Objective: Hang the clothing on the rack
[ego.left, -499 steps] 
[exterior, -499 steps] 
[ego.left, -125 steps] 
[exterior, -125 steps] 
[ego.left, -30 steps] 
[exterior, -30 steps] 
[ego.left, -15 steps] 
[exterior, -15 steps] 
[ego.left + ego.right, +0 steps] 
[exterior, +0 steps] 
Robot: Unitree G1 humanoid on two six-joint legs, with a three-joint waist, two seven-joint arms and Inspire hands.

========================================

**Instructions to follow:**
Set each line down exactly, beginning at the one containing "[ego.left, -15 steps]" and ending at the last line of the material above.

**Reply:**
[ego.left, -15 steps] 
[exterior, -15 steps] 
[ego.left + ego.right, +0 steps] 
[exterior, +0 steps] 
Robot: Unitree G1 humanoid on two six-joint legs, with a three-joint waist, two seven-joint arms and Inspire hands.

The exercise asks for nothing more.